**TASK INSTRUCTIONS**
I need the lines below from the one with "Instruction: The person" down to the one with "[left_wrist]" reproduced exactly, both ends included, and nothing else.

***** SUPPLIED DATA *****

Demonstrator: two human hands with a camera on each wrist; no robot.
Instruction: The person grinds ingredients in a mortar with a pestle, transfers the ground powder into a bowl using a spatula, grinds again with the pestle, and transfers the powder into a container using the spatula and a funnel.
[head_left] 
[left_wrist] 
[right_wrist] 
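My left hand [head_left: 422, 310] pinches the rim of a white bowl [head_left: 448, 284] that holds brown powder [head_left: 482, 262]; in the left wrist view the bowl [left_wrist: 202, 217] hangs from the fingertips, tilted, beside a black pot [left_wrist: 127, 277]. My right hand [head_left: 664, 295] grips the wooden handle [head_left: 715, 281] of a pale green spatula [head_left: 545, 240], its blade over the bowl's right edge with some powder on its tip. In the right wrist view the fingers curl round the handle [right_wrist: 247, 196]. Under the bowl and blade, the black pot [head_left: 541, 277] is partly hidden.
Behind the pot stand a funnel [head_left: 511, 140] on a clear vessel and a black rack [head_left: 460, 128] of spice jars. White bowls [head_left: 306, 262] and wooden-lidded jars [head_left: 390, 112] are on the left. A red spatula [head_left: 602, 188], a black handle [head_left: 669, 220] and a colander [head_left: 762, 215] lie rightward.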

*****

**TASK OUTPUT**
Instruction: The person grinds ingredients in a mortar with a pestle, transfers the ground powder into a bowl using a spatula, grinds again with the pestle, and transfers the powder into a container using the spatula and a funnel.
[head_left] 
[left_wrist] 

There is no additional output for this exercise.